WHAT IS EXPECTED: An exact copy of every entry is needed, with no images.

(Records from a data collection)
- - - - - - -

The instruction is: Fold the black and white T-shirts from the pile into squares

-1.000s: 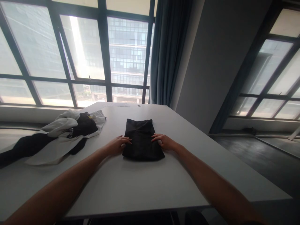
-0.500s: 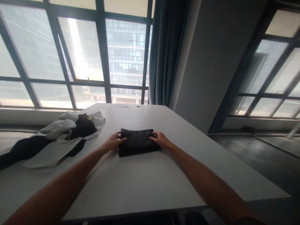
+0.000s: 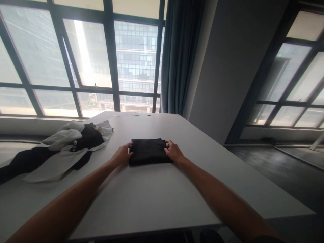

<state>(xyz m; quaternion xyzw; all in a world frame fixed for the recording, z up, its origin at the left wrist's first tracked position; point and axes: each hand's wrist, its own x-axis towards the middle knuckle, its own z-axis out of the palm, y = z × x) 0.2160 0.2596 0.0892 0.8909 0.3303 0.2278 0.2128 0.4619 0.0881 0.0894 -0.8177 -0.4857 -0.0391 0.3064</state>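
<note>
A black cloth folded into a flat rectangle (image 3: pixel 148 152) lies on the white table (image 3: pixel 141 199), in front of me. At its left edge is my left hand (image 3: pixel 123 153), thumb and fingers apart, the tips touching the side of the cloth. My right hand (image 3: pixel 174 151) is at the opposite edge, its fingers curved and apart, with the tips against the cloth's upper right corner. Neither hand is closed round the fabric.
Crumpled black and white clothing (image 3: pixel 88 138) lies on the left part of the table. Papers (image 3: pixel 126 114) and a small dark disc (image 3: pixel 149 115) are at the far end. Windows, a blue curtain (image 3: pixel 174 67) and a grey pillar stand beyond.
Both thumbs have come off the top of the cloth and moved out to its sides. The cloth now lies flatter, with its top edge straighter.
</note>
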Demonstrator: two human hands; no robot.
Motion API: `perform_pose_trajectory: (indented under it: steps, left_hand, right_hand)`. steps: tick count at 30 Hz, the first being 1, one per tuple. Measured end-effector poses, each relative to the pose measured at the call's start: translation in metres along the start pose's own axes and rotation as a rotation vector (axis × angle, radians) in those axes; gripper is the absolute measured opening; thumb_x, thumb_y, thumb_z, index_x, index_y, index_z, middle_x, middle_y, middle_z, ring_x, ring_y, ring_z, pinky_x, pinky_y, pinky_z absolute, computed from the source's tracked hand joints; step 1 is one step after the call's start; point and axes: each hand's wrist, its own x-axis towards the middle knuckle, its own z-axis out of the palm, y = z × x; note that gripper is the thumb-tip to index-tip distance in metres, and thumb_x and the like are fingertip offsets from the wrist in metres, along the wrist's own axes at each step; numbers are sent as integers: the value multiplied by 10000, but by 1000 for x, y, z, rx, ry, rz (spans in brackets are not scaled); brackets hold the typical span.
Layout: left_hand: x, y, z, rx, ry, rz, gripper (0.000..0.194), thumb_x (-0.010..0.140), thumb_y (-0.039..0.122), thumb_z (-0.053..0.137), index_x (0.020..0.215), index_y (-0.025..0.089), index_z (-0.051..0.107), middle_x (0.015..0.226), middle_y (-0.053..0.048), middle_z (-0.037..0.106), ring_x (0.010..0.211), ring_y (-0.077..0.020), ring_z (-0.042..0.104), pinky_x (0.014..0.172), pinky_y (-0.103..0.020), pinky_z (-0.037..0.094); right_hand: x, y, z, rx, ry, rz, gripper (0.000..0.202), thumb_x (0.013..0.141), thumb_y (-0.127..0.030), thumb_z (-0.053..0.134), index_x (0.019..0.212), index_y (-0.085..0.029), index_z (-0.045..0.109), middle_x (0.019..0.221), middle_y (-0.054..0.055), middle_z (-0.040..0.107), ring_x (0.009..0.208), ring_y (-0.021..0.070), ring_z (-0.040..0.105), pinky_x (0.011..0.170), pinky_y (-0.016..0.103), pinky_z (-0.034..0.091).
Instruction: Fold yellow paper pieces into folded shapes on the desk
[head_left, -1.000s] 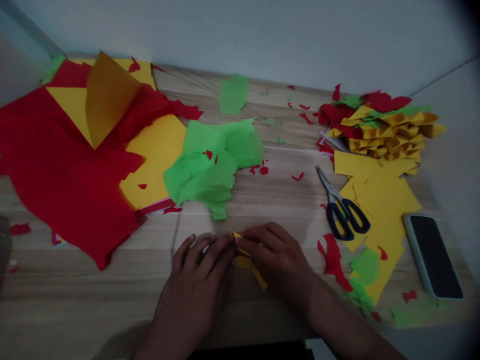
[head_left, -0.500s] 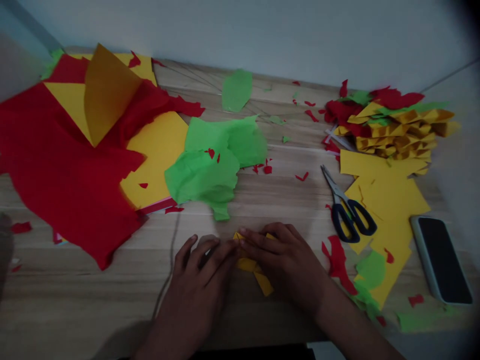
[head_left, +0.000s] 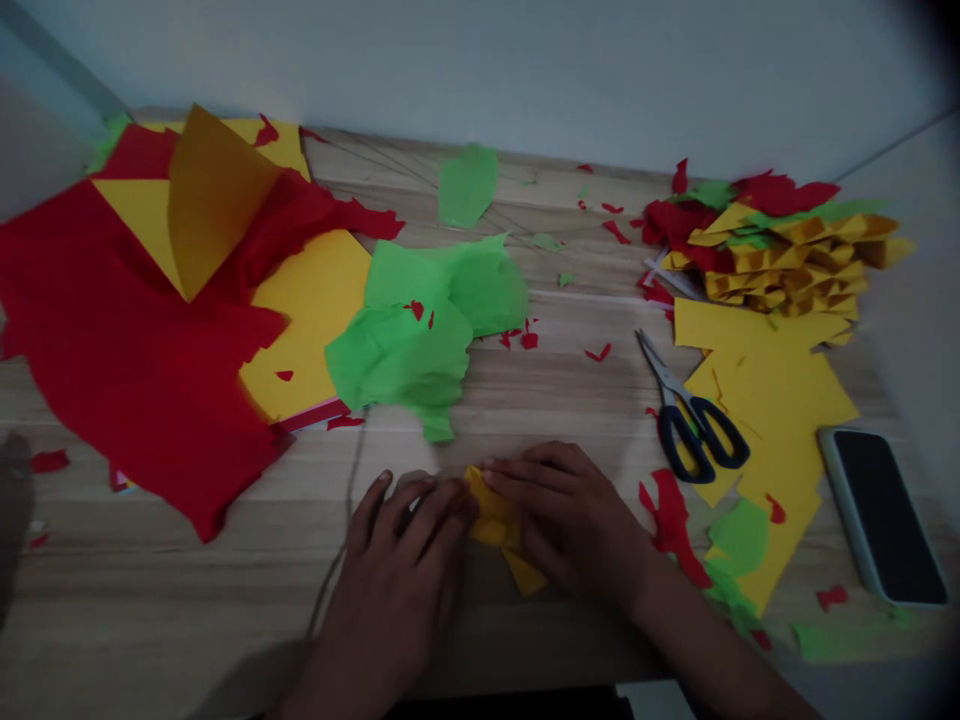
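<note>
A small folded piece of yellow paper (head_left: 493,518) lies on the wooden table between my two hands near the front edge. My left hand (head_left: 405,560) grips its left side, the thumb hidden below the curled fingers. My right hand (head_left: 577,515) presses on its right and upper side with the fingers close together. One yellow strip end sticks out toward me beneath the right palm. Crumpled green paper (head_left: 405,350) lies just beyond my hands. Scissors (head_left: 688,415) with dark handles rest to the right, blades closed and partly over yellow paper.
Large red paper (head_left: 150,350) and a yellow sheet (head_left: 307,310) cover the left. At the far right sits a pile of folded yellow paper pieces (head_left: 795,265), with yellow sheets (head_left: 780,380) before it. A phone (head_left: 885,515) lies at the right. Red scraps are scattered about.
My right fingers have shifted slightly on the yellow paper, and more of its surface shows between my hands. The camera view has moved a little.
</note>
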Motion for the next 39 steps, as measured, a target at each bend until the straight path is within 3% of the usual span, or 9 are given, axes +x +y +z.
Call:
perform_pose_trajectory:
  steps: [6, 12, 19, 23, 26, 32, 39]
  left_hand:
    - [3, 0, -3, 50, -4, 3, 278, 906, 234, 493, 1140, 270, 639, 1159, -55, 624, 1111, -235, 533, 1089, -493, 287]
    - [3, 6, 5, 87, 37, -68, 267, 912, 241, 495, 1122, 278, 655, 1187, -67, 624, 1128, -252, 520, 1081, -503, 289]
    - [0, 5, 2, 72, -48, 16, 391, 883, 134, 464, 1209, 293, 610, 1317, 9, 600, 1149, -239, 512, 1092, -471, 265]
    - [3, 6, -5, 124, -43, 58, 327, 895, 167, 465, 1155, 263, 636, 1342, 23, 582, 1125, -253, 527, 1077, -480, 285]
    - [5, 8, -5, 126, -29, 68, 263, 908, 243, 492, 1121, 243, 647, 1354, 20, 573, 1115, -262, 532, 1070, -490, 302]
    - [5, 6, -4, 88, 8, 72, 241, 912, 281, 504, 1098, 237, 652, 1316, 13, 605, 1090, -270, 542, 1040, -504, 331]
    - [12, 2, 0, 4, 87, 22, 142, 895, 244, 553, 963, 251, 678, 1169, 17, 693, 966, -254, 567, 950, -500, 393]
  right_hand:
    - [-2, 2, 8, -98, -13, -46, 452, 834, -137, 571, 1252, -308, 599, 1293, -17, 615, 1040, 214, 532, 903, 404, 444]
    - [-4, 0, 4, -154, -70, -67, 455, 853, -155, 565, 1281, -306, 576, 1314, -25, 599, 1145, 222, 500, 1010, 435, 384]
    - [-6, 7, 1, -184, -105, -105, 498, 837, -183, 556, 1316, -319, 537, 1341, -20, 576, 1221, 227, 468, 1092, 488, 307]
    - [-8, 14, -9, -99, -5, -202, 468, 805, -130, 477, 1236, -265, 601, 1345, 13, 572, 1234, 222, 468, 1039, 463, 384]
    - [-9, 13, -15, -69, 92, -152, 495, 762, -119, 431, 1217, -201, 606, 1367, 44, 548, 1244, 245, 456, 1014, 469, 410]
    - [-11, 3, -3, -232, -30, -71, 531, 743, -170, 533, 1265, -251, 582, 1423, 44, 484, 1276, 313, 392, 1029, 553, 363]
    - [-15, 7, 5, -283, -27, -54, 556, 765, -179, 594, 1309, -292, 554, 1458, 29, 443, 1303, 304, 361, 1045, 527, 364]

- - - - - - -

RESULT:
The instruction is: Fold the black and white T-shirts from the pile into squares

-1.000s: 
-0.500s: 
+0.000s: 

<state>(xyz m; quaternion xyzw; all in a world frame fixed for the recording, z up, its origin at the left wrist's first tracked position; point and axes: each hand's wrist, its own x-axis towards the middle knuckle, its own z-axis out of the palm, y = z × x) 0.2160 0.2596 0.0892 0.8909 0.3303 0.2278 0.2128 0.4619 0.0881 0.0894 -0.8177 -0.4857 -0.0391 0.3064</state>
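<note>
A black cloth folded into a flat rectangle (image 3: pixel 148 152) lies on the white table (image 3: pixel 141 199), in front of me. At its left edge is my left hand (image 3: pixel 123 153), thumb and fingers apart, the tips touching the side of the cloth. My right hand (image 3: pixel 174 151) is at the opposite edge, its fingers curved and apart, with the tips against the cloth's upper right corner. Neither hand is closed round the fabric.
Crumpled black and white clothing (image 3: pixel 88 138) lies on the left part of the table. Papers (image 3: pixel 126 114) and a small dark disc (image 3: pixel 149 115) are at the far end. Windows, a blue curtain (image 3: pixel 174 67) and a grey pillar stand beyond.
Both thumbs have come off the top of the cloth and moved out to its sides. The cloth now lies flatter, with its top edge straighter.
</note>
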Demonstrator: two human hands; no robot.
Motion API: `perform_pose_trajectory: (indented under it: steps, left_hand, right_hand)`. steps: tick count at 30 Hz, the first being 1, one per tuple. Measured end-effector poses, each relative to the pose measured at the call's start: translation in metres along the start pose's own axes and rotation as a rotation vector (axis × angle, radians) in those axes; gripper is the absolute measured opening; thumb_x, thumb_y, thumb_z, index_x, index_y, index_z, middle_x, middle_y, middle_z, ring_x, ring_y, ring_z, pinky_x, pinky_y, pinky_z absolute, computed from the source's tracked hand joints; step 1 is one step after the call's start; point and axes: each hand's wrist, its own x-axis towards the middle knuckle, its own z-axis out of the palm, y = z × x; note that gripper is the thumb-tip to index-tip distance in metres, and thumb_x and the like are fingertip offsets from the wrist in metres, along the wrist's own axes at each step; numbers are sent as integers: the value multiplied by 10000, but by 1000 for x, y, z, rx, ry, rz (spans in brackets are not scaled); brackets hold the typical span.
Layout: left_hand: x, y, z, rx, ry, rz, gripper (0.000..0.194), thumb_x (-0.010..0.140), thumb_y (-0.039..0.122), thumb_z (-0.053..0.137), index_x (0.020..0.215), index_y (-0.025..0.089), index_z (-0.051..0.107), middle_x (0.015..0.226), middle_y (-0.053..0.048), middle_z (-0.037..0.106), ring_x (0.010..0.211), ring_y (-0.077..0.020), ring_z (-0.042..0.104), pinky_x (0.014..0.172), pinky_y (-0.103..0.020), pinky_z (-0.037..0.094); right_hand: x, y, z, rx, ry, rz, gripper (0.000..0.202), thumb_x (0.013..0.141), thumb_y (-0.127..0.030), thumb_z (-0.053..0.134), index_x (0.019..0.212), index_y (-0.085..0.029), index_z (-0.045..0.109), middle_x (0.019..0.221), middle_y (-0.054..0.055), middle_z (-0.040..0.107), ring_x (0.009..0.208), ring_y (-0.021..0.070), ring_z (-0.040..0.105), pinky_x (0.011..0.170), pinky_y (-0.016..0.103), pinky_z (-0.034..0.091).
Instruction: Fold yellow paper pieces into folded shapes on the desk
[head_left, -1.000s] 
[head_left, -0.500s] 
[head_left, +0.000s] 
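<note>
A small folded piece of yellow paper (head_left: 493,518) lies on the wooden table between my two hands near the front edge. My left hand (head_left: 405,560) grips its left side, the thumb hidden below the curled fingers. My right hand (head_left: 577,515) presses on its right and upper side with the fingers close together. One yellow strip end sticks out toward me beneath the right palm. Crumpled green paper (head_left: 405,350) lies just beyond my hands. Scissors (head_left: 688,415) with dark handles rest to the right, blades closed and partly over yellow paper.
Large red paper (head_left: 150,350) and a yellow sheet (head_left: 307,310) cover the left. At the far right sits a pile of folded yellow paper pieces (head_left: 795,265), with yellow sheets (head_left: 780,380) before it. A phone (head_left: 885,515) lies at the right. Red scraps are scattered about.
My right fingers have shifted slightly on the yellow paper, and more of its surface shows between my hands. The camera view has moved a little.
</note>
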Motion for the next 39 steps, as measured, a target at each bend until the straight path is within 3% of the usual span, or 9 are given, axes +x +y +z.
Call:
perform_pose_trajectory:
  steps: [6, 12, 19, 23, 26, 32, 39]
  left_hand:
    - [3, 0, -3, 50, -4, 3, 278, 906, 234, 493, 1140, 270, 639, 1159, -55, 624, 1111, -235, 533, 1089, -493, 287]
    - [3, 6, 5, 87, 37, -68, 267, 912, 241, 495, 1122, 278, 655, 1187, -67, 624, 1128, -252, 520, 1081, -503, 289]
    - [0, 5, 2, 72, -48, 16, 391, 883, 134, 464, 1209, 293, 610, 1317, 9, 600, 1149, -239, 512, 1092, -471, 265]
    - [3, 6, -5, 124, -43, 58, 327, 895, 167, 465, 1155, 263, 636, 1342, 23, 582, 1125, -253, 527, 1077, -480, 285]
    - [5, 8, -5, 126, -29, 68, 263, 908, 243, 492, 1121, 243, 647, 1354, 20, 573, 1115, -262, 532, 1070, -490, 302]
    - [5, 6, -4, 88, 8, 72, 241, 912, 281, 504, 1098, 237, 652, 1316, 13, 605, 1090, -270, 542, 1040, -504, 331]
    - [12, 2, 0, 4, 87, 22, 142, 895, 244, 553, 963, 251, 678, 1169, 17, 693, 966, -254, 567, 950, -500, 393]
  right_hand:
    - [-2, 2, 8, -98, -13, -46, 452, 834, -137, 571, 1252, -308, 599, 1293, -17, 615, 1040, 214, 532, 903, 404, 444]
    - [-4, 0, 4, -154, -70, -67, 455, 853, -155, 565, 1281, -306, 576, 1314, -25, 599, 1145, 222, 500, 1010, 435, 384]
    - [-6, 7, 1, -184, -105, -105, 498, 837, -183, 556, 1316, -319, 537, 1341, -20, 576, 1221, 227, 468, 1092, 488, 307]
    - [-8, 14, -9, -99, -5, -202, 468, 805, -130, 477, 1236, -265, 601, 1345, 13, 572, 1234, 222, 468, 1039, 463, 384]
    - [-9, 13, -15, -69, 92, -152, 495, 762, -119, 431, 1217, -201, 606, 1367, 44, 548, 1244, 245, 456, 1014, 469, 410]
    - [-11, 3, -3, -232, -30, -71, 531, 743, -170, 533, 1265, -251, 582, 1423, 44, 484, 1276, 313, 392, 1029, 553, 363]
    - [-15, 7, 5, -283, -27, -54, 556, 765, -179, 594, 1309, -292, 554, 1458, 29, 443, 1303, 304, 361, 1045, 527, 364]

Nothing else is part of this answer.